Transcribe the listing below exactly, without pictures.

=-=-=

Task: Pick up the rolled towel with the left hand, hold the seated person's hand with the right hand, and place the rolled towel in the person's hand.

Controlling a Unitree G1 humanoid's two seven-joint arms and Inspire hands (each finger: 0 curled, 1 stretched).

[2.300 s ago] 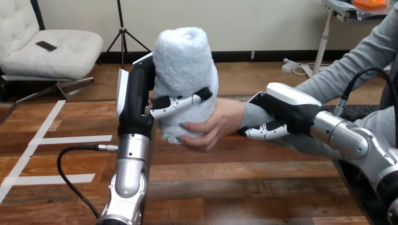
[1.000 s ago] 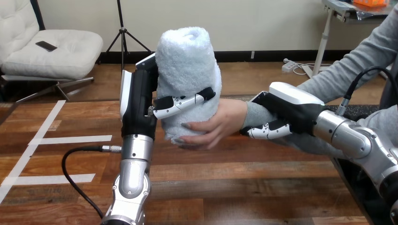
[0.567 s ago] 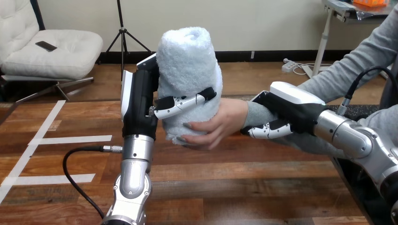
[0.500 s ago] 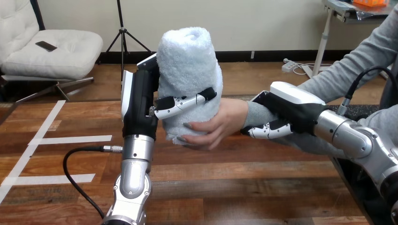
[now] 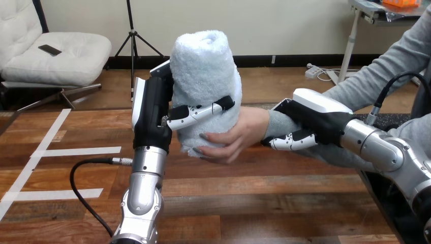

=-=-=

» **WRITTEN SOLUTION**
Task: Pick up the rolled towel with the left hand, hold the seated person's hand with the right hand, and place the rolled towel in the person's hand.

Controlling a Unitree G1 humanoid's two seven-joint arms and Inspire hands (each finger: 0 curled, 1 stretched).

[2.300 s ago] 
[1.000 s ago] 
[0.567 s ago] 
[0.500 s ago] 
[now] 

No more output remains.